Firstly, there is a need to capture the experiences and memories of the people who have always lived here as their lives have seen huge changes over the last 100 years. They have seen their village change from a living and working environment to a residential community who are either retired, or travel elsewhere to work.
In the last year we have been concentrating on collecting material that already exists in the community. We have been donated over 200 photographs depicting life in Seavington over the last 100 years.
We have recorded conversations with some of Seavington’s oldest inhabitants, which we hope, with their families agreement, can put on the website.
We have looked back through the Seavington News since it started in 1980 and extracted all the articles that have historical significance and talked to Andrew Norton and Bob Chamings about the Seavington Hunt.
Core funding was given by the Seavington Parish Council and The Seavingtons’ News to get us started. On browsing the net, we discovered that many other towns and villages had their own history websites including Winsham locally, so we went to see John Sullivan at Winsham who has been running the Winsham Web Museum for seven years for advice. John also runs Winsham’s Magazine and newletter. We then decided to look into the ‘Web Museum’ route because it offered an exciting alternative that can be achieved economically using mostly volunteer time.
We had a web designer in the village – Eugene Mulligan – who agreed to work with us to create a website.

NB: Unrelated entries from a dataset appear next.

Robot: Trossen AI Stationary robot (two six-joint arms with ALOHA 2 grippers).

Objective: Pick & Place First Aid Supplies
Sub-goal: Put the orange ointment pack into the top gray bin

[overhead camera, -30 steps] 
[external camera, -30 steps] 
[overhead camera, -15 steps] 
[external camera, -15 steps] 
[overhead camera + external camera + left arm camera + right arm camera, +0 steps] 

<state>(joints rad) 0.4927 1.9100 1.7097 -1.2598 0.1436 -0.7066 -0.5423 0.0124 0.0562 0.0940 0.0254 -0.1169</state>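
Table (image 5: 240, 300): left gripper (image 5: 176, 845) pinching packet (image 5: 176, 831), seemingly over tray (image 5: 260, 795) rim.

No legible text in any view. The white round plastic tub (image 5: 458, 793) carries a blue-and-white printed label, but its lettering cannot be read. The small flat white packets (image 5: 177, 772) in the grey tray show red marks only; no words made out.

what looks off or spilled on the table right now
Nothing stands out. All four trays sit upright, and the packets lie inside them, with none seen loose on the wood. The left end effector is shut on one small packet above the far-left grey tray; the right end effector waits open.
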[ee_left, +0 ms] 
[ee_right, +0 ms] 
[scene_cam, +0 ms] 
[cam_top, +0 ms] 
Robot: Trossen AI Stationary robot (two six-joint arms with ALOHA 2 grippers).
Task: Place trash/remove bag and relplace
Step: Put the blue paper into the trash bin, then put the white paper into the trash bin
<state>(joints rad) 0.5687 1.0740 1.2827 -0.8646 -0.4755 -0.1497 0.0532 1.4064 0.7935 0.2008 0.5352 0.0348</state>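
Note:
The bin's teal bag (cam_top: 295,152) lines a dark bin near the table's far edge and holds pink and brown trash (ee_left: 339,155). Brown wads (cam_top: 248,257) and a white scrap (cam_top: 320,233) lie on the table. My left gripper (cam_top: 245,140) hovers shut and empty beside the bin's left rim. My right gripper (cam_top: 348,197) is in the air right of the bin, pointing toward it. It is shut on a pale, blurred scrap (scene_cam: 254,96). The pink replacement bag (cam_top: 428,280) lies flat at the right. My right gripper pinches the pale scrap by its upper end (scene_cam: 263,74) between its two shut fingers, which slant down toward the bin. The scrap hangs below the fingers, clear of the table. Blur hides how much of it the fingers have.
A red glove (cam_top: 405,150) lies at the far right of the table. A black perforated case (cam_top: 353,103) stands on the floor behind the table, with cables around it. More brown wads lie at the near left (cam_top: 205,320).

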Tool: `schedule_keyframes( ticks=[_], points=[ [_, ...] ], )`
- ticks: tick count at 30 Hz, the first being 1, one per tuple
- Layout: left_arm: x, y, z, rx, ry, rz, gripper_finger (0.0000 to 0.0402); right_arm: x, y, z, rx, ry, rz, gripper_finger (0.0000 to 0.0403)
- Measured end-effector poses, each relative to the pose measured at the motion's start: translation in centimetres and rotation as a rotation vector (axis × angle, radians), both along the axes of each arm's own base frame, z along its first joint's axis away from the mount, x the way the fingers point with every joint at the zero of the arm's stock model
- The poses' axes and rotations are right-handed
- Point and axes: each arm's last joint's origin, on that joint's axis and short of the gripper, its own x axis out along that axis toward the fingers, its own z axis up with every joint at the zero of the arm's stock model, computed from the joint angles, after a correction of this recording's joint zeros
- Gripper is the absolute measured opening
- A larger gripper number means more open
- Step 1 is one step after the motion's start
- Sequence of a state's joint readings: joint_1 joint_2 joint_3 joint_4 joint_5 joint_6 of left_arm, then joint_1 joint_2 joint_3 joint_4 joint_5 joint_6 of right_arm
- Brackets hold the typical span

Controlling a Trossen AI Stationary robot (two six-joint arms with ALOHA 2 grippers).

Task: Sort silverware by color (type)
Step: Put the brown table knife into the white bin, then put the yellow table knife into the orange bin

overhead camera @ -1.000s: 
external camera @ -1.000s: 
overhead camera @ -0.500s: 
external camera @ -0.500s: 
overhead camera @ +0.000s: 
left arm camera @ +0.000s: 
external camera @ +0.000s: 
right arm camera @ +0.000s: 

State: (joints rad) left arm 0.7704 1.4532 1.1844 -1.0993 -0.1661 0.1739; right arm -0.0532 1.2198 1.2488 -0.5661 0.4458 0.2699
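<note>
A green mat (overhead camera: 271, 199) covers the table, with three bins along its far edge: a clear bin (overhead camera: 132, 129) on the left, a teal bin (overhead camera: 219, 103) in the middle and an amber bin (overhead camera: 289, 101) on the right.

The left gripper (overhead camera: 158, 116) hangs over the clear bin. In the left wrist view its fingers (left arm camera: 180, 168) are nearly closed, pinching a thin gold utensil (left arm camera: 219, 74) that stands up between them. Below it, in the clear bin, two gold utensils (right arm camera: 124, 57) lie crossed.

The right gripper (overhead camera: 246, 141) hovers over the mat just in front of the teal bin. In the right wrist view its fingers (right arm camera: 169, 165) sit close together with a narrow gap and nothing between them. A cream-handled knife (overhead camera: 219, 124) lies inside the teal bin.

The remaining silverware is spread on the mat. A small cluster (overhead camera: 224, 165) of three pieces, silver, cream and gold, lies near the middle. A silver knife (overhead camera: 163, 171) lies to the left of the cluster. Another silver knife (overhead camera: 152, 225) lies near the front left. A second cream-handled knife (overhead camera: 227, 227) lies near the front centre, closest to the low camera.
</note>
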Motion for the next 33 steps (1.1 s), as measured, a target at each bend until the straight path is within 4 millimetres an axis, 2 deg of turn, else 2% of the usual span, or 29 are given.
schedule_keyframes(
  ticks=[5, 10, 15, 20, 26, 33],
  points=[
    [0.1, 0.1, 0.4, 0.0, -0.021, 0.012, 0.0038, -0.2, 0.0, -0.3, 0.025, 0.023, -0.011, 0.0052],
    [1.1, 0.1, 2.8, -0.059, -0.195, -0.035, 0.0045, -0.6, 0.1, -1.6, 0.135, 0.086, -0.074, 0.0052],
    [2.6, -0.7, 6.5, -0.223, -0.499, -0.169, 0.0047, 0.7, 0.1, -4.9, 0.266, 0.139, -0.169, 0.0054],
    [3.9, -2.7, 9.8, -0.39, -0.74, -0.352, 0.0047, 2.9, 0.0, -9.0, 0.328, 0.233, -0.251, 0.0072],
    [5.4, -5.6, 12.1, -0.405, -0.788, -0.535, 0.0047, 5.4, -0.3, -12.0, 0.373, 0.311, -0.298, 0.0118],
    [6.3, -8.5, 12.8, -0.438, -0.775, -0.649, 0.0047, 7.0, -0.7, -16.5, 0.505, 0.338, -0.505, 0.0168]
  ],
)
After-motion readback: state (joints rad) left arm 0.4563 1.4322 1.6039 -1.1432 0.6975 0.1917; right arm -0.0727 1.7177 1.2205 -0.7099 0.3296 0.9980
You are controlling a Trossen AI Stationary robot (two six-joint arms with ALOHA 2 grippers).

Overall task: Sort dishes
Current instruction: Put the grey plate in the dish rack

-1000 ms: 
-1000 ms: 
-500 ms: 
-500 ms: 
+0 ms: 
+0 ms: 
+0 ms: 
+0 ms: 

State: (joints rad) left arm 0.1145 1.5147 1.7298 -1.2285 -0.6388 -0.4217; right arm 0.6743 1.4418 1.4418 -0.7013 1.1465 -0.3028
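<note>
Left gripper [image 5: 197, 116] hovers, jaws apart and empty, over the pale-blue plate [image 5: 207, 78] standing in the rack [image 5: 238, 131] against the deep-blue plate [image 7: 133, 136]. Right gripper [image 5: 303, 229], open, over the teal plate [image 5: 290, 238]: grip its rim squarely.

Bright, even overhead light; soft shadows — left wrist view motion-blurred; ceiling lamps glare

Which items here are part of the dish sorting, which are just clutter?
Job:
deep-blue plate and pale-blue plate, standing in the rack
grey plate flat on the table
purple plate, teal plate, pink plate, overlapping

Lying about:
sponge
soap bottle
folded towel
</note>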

We then went to see Ian Wait the Managing Director of Branstons (potato merchants) at their depot in Seavington to explain what we were proposing and to ask if they had any information about the history of Branstons. We also explained that we were holding a launch event and hoping to set up a website. In response they kindly offered to sponsor our first years’ operations including the launch event and setting up the website.
We, Carolyn, Nicky and Ry – the project team, are not historians. It was necessary to do some research, talking to people, get training and learn from others experiences. Now we see our roles as curators of the museum, managing the information to make it widely available.
From the start we had a great deal of support in particular from Tom Mayberry, Somerset Heritage Officer who is based at the Somerset Records Office which is currently moving to new premises in Taunton. Tom invited us to the Somerset Records Office and gave us a guided tour and lots of advice about where to start.
We were introduced to Anne Healey MBE who has spent her professional life recording oral history of people in Somerset for the Glastonbury Rural Life museum. To see some of her work visit the Somerset Voices website. Anne came over and gave us an afternoons training on oral history techniques which was extremely helpful. Also Joseph Lewis from the Heritage Information Service at Yeovil Museum has been helpful in assisting us with information about copyright and procedures.
The advantages of the Web Museum approach is that it can continually be added to and updated as current events become history – and more material becomes available from home and abroad – and it can be accessed anywhere in the world.
The disadvantage is that it excludes people who are not connected and these are the very people often who have donated so much material – and therefore it does remain our ambition to publish a book of the best information from the web museum in due course.
We have been very encouraged by the hit rate the web site is receiving including many contacts from abroad.